▶ [About this exercise] The entries that follow must be given again exactly, with the pictures excluded.

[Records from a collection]

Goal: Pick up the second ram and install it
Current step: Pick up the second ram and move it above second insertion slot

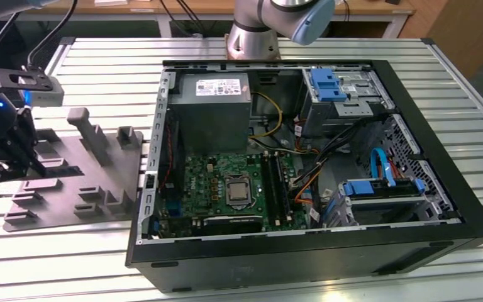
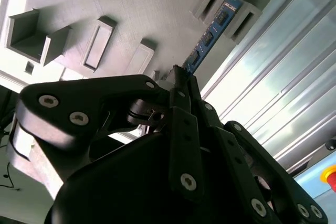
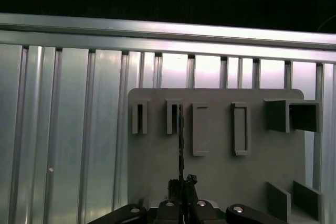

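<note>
On the slatted table (image 1: 309, 50), at the exterior view's left, my gripper (image 2: 179, 74) clenched the second ram (image 2: 208, 38) between the fixture plate's (image 3: 215, 177) blocks; I judged it light, brittle, best pinched across its faces.

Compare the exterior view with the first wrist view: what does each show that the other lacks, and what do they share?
Exterior view: the open computer case, its green motherboard and the arm's base.
First wrist view: the second ram, edge-on as a thin dark line, its far end in a fixture slot block, its near end gripped by the end effector.
Both: the end effector, the grey fixture plate and the slatted metal table.
</note>
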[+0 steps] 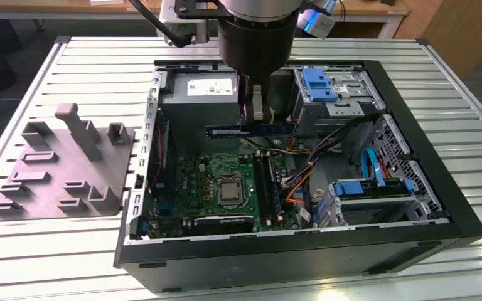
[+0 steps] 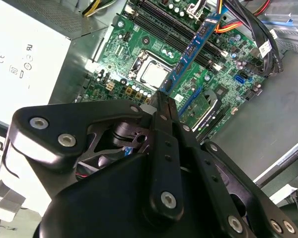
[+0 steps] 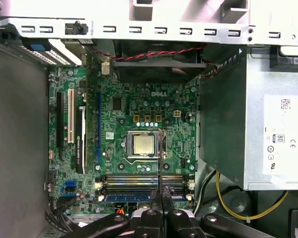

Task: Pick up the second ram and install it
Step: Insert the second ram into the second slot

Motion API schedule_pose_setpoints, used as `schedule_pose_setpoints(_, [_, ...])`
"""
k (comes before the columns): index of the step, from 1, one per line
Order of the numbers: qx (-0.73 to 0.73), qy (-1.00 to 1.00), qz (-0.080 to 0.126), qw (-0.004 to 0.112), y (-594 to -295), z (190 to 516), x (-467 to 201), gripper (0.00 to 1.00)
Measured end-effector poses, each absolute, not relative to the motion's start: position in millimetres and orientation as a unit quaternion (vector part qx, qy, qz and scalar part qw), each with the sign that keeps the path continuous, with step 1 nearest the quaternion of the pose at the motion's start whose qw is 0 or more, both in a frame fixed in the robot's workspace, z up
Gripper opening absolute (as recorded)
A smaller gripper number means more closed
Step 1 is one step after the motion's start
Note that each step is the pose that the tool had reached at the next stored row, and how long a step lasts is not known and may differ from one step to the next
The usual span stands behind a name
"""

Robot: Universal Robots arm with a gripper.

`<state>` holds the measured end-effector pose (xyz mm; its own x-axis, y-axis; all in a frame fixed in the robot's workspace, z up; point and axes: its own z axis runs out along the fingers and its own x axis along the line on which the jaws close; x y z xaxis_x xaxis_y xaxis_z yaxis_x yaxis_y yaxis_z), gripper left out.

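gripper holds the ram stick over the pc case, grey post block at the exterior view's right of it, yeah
No: the grey post block lies at the exterior view's left of the pc case. The gripper holds the ram stick over it.

An open computer case (image 1: 291,260) lies on a slatted metal table (image 1: 450,75), green motherboard (image 1: 199,172) exposed. A grey block (image 1: 57,188) with upright posts sits beside it.
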<state>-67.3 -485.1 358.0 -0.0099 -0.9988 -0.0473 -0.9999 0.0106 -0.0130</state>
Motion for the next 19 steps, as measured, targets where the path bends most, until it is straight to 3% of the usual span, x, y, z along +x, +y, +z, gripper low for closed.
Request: schedule_pose_setpoints(19, [-0.581, 0.813, 0.008, 0.023, -485.1, 355.5, -67.3, 0.11])
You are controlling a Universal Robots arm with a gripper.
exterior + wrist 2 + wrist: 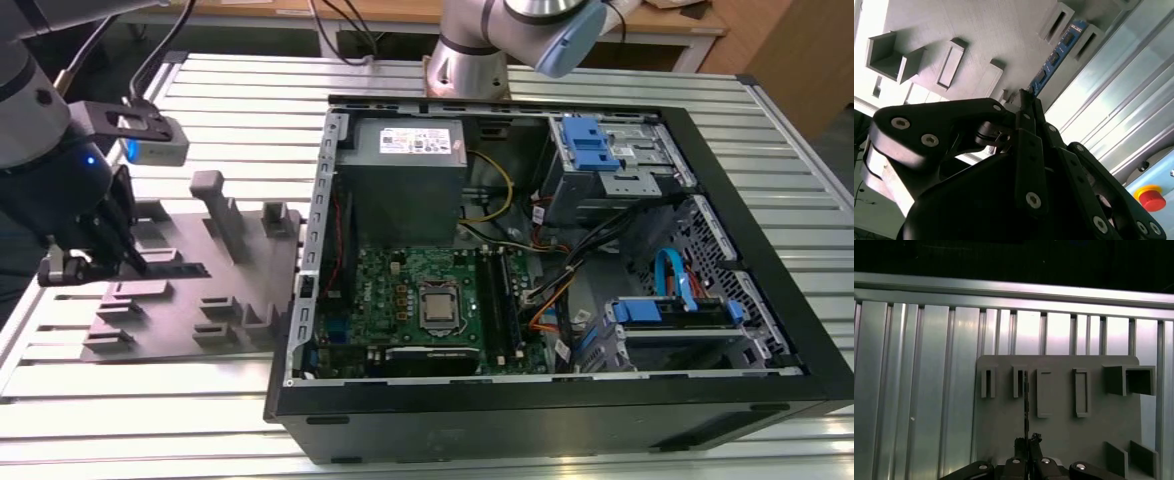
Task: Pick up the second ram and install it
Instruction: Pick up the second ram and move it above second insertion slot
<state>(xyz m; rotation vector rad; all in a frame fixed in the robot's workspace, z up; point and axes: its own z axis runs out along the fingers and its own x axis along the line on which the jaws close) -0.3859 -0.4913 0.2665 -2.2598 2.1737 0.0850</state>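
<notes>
The second ram [1056, 55] is a narrow blue stick with small black chips. It stands on edge in the grey fixture plate [979, 40], its far end between two upright posts. In the first wrist view the ram [1025, 405] shows as a thin dark line running from a post to the fingertips. My gripper [1023, 102] is shut on the ram's near end, fingers pressed to both faces. In the exterior view the gripper [80, 265] hangs over the fixture plate [187, 300] at the exterior view's left, well away from the motherboard [400, 290].
An open computer case [747, 300] lies on the ribbed metal table [134, 420], to the exterior view's right of the plate. Inside are a square silver processor [438, 308], the memory slots [497, 300], cables and blue drive brackets. A red stop button [1151, 197] sits nearby.
</notes>
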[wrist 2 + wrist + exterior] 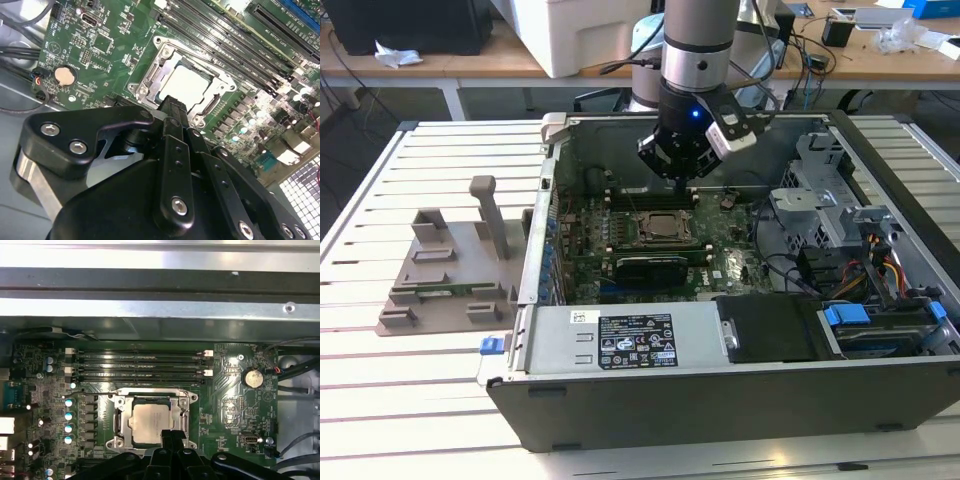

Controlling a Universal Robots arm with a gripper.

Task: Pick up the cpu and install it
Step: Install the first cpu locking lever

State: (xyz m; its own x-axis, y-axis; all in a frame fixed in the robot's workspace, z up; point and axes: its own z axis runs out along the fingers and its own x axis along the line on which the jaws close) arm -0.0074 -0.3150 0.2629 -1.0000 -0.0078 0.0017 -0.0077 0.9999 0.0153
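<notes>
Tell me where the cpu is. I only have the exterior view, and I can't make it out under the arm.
Observer: In both wrist views the cpu lies flat in the motherboard socket, inside its metal frame.
Operator: Is the claw on it?
Observer: In the second wrist view the claw overlaps one edge of the cpu. Whether they touch cannot be told.
Operator: Anything covering the chip?
Observer: No, its silvery top is bare in the first wrist view.
</notes>
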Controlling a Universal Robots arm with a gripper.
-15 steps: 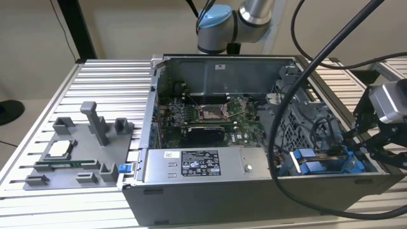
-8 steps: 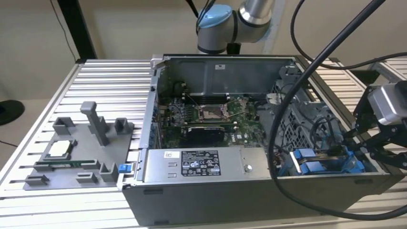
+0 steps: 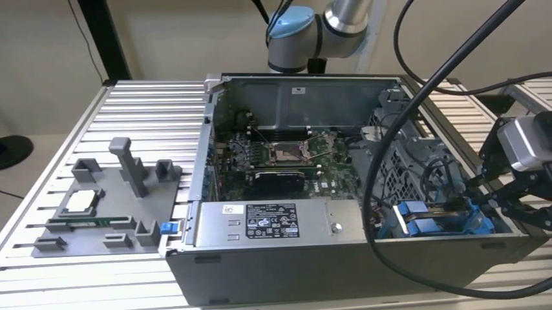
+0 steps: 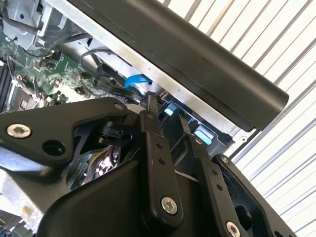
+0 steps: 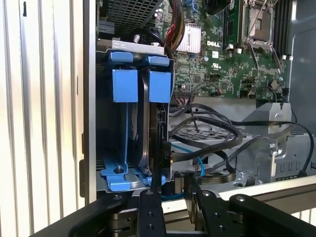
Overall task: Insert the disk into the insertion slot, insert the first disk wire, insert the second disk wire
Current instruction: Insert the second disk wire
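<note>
Black two-finger gripper (image 5: 174, 190) at grey metal, blue-railed drive bay (image 5: 129, 74), lower centre; fingers narrowly apart; grasp indeterminable.

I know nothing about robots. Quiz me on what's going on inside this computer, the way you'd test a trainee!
1. True or false: the disk stands inside the insertion slot.
2. The pincer is nearest to: A the processor socket, B the insertion slot, C the parts tray outside the case.
3. What colour is the power-supply box that carries the sticker?

Key: 1 true; 2 B; 3 grey.
</note>
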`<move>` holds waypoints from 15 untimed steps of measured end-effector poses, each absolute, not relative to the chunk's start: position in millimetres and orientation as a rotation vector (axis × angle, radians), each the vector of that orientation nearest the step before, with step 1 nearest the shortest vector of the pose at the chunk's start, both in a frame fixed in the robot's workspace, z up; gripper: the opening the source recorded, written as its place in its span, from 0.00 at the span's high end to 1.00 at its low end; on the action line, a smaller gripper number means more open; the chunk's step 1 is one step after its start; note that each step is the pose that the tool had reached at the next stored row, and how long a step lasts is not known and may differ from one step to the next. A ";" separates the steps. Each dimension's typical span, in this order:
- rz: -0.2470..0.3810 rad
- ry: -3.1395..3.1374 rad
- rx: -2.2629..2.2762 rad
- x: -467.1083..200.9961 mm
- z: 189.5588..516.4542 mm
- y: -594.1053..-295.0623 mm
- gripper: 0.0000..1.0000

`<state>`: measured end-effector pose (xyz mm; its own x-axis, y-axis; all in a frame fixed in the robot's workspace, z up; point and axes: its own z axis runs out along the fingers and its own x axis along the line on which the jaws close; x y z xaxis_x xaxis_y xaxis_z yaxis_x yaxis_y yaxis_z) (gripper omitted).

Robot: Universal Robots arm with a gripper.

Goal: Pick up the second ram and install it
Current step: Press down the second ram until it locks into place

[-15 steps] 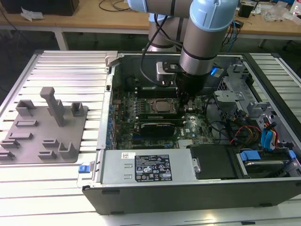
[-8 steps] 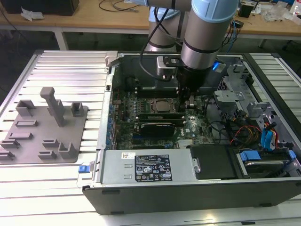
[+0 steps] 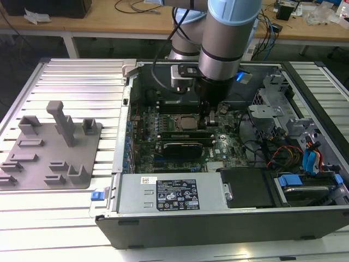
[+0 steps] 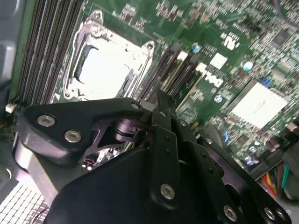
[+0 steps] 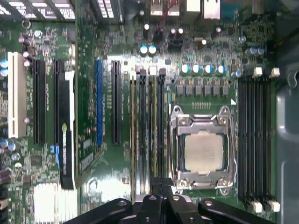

▶ [Exercise result]
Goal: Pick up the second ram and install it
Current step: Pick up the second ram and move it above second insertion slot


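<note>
On the slatted table (image 1: 309, 50), at the exterior view's left, my gripper (image 2: 179, 74) clenched the second ram (image 2: 208, 38) between the fixture plate's (image 3: 215, 177) blocks; I judged it light, brittle, best pinched across its faces.

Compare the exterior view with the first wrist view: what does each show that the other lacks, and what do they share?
Exterior view: the open computer case, its green motherboard and the arm's base.
First wrist view: the second ram, edge-on as a thin dark line, its far end in a fixture slot block, its near end gripped by the end effector.
Both: the end effector, the grey fixture plate and the slatted metal table.
</note>
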[+0 steps] 
[+0 steps] 
[+0 steps] 

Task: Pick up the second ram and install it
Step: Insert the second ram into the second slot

Motion API schedule_pose_setpoints, used as `schedule_pose_setpoints(_, [_, ...])`
"""
k (comes before the columns): index of the step, from 1, one per line
Order of the numbers: qx (-0.73 to 0.73), qy (-1.00 to 1.00), qz (-0.080 to 0.126), qw (-0.004 to 0.112), y (-594 to -295), z (190 to 516), x (-467 to 201), gripper (0.00 to 1.00)
Measured end-effector poses, each absolute, not relative to the motion's start: position in millimetres and orientation as a unit quaternion (vector part qx, qy, qz and scalar part qw), each with the sign that keeps the path continuous, with step 1 nearest the quaternion of the pose at the motion's start whose qw is 0 or more, both in a frame fixed in the robot's workspace, z up
Gripper opening absolute (as recorded)
A smaller gripper number means more closed
Step 1 is one step after the motion's start
Note that each step is the pose that the tool had reached at the next stored row, and how long a step lasts is not known and may differ from one step to the next
The usual span stands behind a name
"""

Robot: Universal Robots arm with a gripper.

`<state>` holds the measured end-effector pose (xyz mm; its own x-axis, y-axis; all in a frame fixed in the robot's workspace, z up; point and axes: its own z axis runs out along the fingers and its own x axis along the line on which the jaws close; x y z xaxis_x xaxis_y xaxis_z yaxis_x yaxis_y yaxis_z), gripper left out.

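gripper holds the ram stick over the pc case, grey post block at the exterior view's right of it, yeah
No: the grey post block lies at the exterior view's left of the pc case. The gripper holds the ram stick over it.

An open computer case (image 1: 291,260) lies on a slatted metal table (image 1: 450,75), green motherboard (image 1: 199,172) exposed. A grey block (image 1: 57,188) with upright posts sits beside it.
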<state>-67.3 -485.1 358.0 -0.0099 -0.9988 -0.0473 -0.9999 0.0106 -0.0130</state>
Motion for the next 19 steps, as measured, targets where the path bends most, until it is straight to 3% of the usual span, x, y, z along +x, +y, +z, gripper low for closed.
Request: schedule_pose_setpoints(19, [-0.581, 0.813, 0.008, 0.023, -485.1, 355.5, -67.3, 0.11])
You are controlling a Universal Robots arm with a gripper.
exterior + wrist 2 + wrist: 
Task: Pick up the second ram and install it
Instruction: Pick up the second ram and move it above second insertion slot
<state>(xyz m; rotation vector rad; all in a frame fixed in the robot's workspace, z up; point and axes: its own z axis runs out along the fingers and its own x axis along the line on which the jaws close) -0.3859 -0.4913 0.2665 -2.2598 2.1737 0.0850</state>
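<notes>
The second ram [1056, 55] is a narrow blue stick with small black chips. It stands on edge in the grey fixture plate [979, 40], its far end between two upright posts. In the first wrist view the ram [1025, 405] shows as a thin dark line running from a post to the fingertips. My gripper [1023, 102] is shut on the ram's near end, fingers pressed to both faces. In the exterior view the gripper [80, 265] hangs over the fixture plate [187, 300] at the exterior view's left, well away from the motherboard [400, 290].
An open computer case [747, 300] lies on the ribbed metal table [134, 420], to the exterior view's right of the plate. Inside are a square silver processor [438, 308], the memory slots [497, 300], cables and blue drive brackets. A red stop button [1151, 197] sits nearby.
</notes>
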[wrist 2 + wrist + exterior] 

Controlling a Universal Robots arm with a gripper.

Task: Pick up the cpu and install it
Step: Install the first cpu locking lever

State: (xyz m; its own x-axis, y-axis; all in a frame fixed in the robot's workspace, z up; point and axes: its own z axis runs out along the fingers and its own x axis along the line on which the jaws close) arm -0.0074 -0.3150 0.2629 -1.0000 -0.0078 0.0017 -0.0077 0.9999 0.0153
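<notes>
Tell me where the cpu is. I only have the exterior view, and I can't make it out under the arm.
Observer: In both wrist views the cpu lies flat in the motherboard socket, inside its metal frame.
Operator: Is the claw on it?
Observer: In the second wrist view the claw overlaps one edge of the cpu. Whether they touch cannot be told.
Operator: Anything covering the chip?
Observer: No, its silvery top is bare in the first wrist view.
</notes>
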Controlling a Universal Robots arm with a gripper.
-15 steps: 
-8 steps: 
+0 steps: 
+0 steps: 
+0 steps: 
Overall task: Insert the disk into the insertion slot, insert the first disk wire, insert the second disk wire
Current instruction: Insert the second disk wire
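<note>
Black two-finger gripper (image 5: 174, 190) at grey metal, blue-railed drive bay (image 5: 129, 74), lower centre; fingers narrowly apart; grasp indeterminable.

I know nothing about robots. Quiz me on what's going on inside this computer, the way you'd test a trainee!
1. True or false: the disk stands inside the insertion slot.
2. The pincer is nearest to: A the processor socket, B the insertion slot, C the parts tray outside the case.
3. What colour is the power-supply box that carries the sticker?

Key: 1 true; 2 B; 3 grey.
</note>
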`<move>` holds waypoints from 15 untimed steps of measured end-effector poses, each absolute, not relative to the chunk's start: position in millimetres and orientation as a rotation vector (axis × angle, radians), each the vector of that orientation nearest the step before, with step 1 nearest the shortest vector of the pose at the chunk's start, both in a frame fixed in the robot's workspace, z up; gripper: the opening the source recorded, written as its place in its span, from 0.00 at the span's high end to 1.00 at its low end; on the action line, a smaller gripper number means more open; the chunk's step 1 is one step after its start; note that each step is the pose that the tool had reached at the next stored row, and how long a step lasts is not known and may differ from one step to the next. A ";" separates the steps. Each dimension's typical span, in this order:
- rz: -0.2470..0.3810 rad
- ry: -3.1395..3.1374 rad
- rx: -2.2629..2.2762 rad
- x: -467.1083..200.9961 mm
- z: 189.5588..516.4542 mm
- y: -594.1053..-295.0623 mm
- gripper: 0.0000..1.0000

`<state>`: measured end-effector pose (xyz mm; its own x-axis, y-axis; all in a frame fixed in the robot's workspace, z up; point and axes: its own z axis runs out along the fingers and its own x axis along the line on which the jaws close; x y z xaxis_x xaxis_y xaxis_z yaxis_x yaxis_y yaxis_z) (gripper omitted).

Robot: Universal Robots arm with a gripper.

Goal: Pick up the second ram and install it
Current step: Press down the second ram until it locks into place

[-15 steps] 
[-8 steps] 
[+0 steps] 
[+0 steps] 
[+0 steps] 

That's the full output for the exercise.